_TASK DETAILS_
Write out exactly the lines below that run from the one containing "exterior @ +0" through the one containing "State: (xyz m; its", both included, with no other lines.

_SOURCE DATA_
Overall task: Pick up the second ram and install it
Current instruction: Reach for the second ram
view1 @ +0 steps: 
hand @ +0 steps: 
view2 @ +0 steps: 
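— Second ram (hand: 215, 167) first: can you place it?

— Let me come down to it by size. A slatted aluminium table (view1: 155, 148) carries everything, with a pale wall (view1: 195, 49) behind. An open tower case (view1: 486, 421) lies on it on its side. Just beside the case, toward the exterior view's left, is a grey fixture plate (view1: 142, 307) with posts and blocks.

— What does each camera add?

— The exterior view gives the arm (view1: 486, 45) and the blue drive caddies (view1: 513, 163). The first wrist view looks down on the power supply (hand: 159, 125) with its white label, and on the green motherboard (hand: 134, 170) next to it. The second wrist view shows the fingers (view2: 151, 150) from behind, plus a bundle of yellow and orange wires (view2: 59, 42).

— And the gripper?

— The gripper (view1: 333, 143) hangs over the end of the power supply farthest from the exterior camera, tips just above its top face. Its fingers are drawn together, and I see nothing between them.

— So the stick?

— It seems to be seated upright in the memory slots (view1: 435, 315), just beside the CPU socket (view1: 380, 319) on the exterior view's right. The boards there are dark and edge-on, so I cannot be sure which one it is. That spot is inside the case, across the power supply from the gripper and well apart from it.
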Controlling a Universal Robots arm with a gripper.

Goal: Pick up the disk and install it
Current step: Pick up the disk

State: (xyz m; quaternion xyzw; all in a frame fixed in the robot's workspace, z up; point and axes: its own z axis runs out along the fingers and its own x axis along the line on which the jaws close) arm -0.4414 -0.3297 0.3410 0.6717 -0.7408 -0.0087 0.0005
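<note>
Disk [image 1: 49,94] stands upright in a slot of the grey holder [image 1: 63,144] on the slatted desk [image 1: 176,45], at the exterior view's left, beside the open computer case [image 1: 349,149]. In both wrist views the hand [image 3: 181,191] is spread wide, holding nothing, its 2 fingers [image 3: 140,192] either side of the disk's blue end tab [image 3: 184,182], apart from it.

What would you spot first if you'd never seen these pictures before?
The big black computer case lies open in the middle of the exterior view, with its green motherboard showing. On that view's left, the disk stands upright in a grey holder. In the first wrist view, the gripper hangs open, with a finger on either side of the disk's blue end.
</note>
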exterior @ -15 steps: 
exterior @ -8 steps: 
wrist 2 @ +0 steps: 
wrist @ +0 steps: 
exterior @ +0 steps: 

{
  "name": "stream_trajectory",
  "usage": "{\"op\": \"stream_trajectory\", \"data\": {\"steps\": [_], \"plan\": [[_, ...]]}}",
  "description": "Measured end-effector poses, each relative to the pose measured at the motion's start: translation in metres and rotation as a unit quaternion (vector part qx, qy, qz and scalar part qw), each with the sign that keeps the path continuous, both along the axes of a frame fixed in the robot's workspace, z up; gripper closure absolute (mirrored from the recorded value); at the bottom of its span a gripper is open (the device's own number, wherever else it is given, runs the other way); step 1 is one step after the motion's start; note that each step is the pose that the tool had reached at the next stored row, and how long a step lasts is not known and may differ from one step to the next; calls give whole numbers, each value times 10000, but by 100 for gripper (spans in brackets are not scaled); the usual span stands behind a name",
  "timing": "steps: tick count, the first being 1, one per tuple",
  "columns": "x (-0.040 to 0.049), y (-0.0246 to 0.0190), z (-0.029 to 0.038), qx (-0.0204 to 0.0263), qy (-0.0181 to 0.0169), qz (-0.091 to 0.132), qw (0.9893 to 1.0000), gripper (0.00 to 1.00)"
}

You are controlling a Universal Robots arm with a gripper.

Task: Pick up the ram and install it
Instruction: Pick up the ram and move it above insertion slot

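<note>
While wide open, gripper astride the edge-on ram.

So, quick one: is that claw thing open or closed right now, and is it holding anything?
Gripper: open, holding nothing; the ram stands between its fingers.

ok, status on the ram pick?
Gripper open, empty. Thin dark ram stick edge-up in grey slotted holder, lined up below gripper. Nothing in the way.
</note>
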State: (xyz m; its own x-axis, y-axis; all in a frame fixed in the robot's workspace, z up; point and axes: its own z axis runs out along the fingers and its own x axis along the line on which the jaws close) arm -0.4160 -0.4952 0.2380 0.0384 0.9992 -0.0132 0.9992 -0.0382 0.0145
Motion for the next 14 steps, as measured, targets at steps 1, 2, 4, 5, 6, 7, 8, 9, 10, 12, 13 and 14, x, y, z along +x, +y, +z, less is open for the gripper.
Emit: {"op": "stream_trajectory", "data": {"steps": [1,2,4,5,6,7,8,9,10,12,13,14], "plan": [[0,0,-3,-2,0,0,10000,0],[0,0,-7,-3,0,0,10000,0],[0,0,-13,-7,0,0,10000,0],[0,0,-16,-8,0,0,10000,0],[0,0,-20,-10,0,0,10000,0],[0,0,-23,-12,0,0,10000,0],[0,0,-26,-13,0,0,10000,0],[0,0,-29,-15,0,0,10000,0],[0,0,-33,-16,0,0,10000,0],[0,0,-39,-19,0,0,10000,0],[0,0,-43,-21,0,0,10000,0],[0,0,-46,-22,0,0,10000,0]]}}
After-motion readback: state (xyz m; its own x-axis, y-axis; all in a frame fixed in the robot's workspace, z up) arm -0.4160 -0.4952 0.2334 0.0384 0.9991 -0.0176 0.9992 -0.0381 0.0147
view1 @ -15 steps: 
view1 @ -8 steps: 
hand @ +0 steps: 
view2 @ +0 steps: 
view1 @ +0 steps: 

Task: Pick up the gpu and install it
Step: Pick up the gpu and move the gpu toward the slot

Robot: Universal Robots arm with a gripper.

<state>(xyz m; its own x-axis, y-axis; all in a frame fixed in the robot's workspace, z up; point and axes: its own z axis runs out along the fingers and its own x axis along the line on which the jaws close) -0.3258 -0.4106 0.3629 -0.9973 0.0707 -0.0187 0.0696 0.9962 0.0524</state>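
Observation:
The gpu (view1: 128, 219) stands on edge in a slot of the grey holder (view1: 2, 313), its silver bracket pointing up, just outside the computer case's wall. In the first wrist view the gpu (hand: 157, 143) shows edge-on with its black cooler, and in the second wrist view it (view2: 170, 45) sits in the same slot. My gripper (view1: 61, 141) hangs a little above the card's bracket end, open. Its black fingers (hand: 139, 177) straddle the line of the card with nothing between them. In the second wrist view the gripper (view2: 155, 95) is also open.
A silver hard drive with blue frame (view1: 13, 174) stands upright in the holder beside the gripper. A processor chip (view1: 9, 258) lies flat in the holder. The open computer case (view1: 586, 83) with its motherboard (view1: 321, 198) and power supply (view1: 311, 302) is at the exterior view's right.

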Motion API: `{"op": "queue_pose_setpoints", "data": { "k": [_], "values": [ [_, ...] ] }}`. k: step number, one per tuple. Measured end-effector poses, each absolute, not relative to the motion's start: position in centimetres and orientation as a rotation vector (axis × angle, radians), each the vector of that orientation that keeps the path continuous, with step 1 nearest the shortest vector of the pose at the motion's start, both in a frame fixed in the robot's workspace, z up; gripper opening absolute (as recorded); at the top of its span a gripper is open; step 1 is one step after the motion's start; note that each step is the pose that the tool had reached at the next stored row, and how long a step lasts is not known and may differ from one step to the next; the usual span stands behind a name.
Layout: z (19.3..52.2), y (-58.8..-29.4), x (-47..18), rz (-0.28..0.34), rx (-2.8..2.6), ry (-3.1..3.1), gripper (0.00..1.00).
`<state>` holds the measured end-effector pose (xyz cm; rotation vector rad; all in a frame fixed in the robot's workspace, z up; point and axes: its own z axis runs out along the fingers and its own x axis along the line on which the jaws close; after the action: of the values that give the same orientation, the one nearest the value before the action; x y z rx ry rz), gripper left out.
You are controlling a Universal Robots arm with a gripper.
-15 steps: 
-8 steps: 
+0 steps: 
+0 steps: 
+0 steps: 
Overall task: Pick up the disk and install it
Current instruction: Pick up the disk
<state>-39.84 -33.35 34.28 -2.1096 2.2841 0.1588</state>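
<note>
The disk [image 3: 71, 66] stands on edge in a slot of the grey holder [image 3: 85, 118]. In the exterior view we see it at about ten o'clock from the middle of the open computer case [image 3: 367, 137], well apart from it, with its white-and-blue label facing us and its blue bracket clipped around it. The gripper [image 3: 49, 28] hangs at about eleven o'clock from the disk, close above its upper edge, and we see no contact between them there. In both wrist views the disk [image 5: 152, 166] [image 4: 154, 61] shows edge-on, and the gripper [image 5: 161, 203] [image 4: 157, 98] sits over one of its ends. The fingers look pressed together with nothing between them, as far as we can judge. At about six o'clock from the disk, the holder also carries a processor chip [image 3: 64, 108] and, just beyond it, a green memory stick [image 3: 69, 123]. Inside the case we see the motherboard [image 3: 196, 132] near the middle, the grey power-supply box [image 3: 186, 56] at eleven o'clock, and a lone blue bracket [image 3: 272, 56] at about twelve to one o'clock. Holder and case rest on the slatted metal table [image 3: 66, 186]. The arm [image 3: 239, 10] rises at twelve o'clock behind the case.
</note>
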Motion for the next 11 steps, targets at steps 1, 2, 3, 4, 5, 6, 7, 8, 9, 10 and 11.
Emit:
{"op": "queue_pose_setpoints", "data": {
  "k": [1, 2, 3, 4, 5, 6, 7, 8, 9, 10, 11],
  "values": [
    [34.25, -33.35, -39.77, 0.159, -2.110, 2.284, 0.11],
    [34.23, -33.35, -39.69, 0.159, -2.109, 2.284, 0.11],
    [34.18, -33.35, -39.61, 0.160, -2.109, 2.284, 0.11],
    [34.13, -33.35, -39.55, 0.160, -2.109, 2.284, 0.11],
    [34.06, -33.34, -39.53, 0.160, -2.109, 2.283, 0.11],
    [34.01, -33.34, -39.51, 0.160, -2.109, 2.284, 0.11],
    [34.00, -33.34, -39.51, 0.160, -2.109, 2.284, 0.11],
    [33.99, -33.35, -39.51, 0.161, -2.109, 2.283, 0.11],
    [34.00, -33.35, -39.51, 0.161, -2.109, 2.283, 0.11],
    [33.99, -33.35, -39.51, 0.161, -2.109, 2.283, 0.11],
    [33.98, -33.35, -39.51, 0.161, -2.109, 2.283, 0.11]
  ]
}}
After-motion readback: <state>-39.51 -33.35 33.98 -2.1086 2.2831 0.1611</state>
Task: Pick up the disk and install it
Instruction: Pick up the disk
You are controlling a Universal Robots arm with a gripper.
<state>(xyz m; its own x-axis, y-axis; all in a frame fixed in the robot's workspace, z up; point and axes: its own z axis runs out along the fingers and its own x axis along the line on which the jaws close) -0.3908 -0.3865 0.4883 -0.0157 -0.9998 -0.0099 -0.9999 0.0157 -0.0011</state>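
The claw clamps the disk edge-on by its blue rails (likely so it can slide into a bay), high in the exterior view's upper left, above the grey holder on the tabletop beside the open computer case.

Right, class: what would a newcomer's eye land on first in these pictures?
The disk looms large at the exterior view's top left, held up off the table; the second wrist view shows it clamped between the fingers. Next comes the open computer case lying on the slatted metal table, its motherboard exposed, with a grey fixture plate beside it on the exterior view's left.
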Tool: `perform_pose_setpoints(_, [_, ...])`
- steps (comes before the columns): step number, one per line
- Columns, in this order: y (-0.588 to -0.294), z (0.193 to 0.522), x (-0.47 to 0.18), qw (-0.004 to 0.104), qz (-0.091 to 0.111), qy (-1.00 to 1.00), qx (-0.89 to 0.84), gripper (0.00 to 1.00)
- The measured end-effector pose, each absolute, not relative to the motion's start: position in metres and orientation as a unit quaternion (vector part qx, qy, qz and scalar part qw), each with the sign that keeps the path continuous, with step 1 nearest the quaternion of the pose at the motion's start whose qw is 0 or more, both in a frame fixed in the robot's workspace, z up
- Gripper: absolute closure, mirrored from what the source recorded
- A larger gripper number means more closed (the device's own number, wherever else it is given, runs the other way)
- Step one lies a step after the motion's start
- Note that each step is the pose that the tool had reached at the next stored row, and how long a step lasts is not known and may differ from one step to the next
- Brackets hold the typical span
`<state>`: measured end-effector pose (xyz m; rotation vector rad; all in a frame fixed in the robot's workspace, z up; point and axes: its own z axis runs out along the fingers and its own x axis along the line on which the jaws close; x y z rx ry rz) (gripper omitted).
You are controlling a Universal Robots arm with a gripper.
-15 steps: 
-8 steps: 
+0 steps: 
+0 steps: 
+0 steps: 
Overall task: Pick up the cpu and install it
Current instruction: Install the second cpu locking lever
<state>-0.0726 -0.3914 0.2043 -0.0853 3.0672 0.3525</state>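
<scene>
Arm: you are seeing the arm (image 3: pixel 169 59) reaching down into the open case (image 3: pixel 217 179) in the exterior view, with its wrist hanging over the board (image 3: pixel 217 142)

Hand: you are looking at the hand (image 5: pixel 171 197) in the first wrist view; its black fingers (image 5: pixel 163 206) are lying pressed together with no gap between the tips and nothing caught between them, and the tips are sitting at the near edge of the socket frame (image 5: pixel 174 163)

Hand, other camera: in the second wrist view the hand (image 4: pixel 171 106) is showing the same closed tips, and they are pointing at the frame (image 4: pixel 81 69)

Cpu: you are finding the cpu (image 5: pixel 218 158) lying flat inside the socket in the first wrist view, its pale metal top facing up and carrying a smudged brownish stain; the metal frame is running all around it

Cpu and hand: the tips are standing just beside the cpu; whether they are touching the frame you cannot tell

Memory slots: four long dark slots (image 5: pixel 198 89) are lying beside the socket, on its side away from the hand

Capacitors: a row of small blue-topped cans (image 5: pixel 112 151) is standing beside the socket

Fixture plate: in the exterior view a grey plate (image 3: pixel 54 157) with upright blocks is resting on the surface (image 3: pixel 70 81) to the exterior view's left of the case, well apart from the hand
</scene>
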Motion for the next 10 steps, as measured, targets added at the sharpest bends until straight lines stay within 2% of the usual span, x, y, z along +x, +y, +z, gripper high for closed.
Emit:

_OUTPUT OF THE TASK_
exterior @ +0 steps: 

{
  "name": "stream_trajectory",
  "usage": "{\"op\": \"stream_trajectory\", \"data\": {\"steps\": [_], \"plan\": [[_, ...]]}}",
  "description": "Measured end-effector poses, each relative to the pose measured at the motion's start: translation in metres and rotation as a unit quaternion (vector part qx, qy, qz and scalar part qw), each with the sign that keeps the path continuous, both along the axes of a frame fixed in the robot's workspace, z up; gripper closure absolute (mirrored from the recorded value); at the bottom of its span a gripper is open (the device's own number, wherever else it is given, runs the other way); step 1 is one step after the motion's start; note that each step is the pose that the tool had reached at the next stored row, and how long a step lasts is not known and may differ from one step to the next; calls give whole numbers, each value times 10000, but by 100 for gripper (spans in brackets are not scaled); the usual span stands behind a name",
  "timing": "steps: tick count, the first being 1, one per tuple",
  "columns": "x (-0.040 to 0.049), y (-0.0246 to 0.0190), z (-0.029 to 0.038), qx (-0.0204 to 0.0263), qy (-0.0181 to 0.0169), qz (-0.091 to 0.132), qw (0.9893 to 1.0000), gripper (0.00 to 1.00)"
}

You are controlling a Universal Robots arm with a gripper.

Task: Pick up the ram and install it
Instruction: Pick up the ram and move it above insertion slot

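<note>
While wide open, gripper astride the edge-on ram.

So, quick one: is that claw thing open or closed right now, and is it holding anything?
Gripper: open, holding nothing; the ram stands between its fingers.

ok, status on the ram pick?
Gripper open, empty. Thin dark ram stick edge-up in grey slotted holder, lined up below gripper. Nothing in the way.
</note>
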State: (xyz m; its own x-axis, y-axis; all in a frame fixed in the robot's workspace, z up; point and axes: its own z axis runs out along the fingers and its own x axis along the line on which the jaws close) arm -0.4160 -0.4952 0.2380 0.0384 0.9992 -0.0132 0.9992 -0.0382 0.0145

There's nothing left to add to the answer.